(Stored data entries)
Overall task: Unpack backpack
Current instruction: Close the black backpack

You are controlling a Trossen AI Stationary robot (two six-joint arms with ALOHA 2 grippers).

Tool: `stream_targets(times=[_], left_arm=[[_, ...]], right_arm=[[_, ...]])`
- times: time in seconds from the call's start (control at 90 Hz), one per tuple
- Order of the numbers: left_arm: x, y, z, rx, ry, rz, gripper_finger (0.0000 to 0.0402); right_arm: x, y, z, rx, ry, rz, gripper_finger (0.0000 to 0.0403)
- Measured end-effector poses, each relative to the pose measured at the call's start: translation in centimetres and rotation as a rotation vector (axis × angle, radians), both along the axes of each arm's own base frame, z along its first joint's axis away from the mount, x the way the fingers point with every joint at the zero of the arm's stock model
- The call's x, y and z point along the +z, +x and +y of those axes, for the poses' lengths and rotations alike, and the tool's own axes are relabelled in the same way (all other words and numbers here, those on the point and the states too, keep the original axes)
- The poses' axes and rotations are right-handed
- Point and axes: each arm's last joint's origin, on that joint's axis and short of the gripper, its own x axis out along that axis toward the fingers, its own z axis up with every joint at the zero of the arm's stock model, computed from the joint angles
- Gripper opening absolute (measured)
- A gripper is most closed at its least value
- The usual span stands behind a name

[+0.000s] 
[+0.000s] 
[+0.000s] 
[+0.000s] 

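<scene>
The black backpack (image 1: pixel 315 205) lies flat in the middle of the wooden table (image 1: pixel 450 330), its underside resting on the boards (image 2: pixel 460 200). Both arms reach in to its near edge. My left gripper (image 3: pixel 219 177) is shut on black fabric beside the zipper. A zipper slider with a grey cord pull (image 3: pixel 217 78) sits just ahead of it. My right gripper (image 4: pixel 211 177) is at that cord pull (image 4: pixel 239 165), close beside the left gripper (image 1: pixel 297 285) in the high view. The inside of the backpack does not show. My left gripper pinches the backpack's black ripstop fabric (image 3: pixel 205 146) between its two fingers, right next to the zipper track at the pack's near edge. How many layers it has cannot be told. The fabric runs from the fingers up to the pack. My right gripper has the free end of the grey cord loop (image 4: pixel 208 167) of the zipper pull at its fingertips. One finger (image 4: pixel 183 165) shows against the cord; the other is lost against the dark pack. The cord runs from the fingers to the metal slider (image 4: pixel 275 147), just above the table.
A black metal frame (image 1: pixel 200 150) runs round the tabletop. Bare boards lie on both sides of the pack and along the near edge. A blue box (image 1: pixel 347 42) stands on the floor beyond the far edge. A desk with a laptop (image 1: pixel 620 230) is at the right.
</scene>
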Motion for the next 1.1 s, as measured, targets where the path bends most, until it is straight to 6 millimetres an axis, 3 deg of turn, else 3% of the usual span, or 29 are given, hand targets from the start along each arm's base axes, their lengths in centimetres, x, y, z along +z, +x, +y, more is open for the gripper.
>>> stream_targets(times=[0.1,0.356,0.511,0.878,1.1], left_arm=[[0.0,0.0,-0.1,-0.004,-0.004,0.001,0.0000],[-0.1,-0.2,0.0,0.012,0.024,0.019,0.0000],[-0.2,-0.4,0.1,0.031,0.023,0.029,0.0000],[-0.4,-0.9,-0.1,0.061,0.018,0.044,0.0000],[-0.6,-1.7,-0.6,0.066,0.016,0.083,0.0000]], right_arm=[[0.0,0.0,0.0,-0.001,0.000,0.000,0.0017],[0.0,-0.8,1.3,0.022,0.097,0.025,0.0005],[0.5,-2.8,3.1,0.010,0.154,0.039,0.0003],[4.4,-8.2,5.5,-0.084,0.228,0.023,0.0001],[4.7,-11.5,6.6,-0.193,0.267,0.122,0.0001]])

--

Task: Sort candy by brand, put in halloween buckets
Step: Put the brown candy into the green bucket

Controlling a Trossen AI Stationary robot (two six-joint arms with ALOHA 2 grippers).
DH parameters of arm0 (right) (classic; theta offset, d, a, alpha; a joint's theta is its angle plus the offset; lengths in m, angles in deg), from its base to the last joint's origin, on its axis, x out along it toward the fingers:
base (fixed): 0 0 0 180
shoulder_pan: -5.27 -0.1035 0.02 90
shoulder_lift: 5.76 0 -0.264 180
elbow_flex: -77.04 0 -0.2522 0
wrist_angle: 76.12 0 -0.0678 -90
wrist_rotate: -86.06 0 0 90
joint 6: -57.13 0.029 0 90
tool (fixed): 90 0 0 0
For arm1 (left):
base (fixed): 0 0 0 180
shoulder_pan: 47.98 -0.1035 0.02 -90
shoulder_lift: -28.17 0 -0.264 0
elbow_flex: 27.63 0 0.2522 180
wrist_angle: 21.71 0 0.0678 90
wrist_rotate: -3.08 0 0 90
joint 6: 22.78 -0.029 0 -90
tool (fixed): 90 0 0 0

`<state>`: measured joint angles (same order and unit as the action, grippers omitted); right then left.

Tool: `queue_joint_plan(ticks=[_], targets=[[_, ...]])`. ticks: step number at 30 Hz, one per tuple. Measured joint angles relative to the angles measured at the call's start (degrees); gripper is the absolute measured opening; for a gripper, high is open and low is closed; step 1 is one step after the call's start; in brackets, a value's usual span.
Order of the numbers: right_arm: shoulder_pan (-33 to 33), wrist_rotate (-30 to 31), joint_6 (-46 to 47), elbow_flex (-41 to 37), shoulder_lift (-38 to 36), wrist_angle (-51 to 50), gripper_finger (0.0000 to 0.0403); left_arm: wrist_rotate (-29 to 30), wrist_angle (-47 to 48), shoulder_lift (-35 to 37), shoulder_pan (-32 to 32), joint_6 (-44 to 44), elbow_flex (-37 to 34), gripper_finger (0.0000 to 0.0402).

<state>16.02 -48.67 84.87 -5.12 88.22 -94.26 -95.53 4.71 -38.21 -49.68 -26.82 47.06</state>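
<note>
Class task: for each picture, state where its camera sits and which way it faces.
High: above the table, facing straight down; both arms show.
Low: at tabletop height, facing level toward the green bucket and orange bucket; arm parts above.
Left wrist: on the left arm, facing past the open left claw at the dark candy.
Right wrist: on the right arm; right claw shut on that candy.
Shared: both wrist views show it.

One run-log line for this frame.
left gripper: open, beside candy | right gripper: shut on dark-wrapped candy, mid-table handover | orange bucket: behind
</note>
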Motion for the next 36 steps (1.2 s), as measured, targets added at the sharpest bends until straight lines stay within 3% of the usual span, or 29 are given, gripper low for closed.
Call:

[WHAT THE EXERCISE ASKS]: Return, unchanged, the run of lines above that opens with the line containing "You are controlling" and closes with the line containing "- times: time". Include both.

[OUTPUT FOR THIS EXERCISE]:
You are controlling a Trossen AI Stationary robot (two six-joint arms with ALOHA 2 grippers).

Tool: `stream_targets(times=[_], left_arm=[[_, ...]], right_arm=[[_, ...]])`
- times: time in seconds from the call's start (control at 90 Hz), one per tuple

For this exercise, nothing further remains to be done.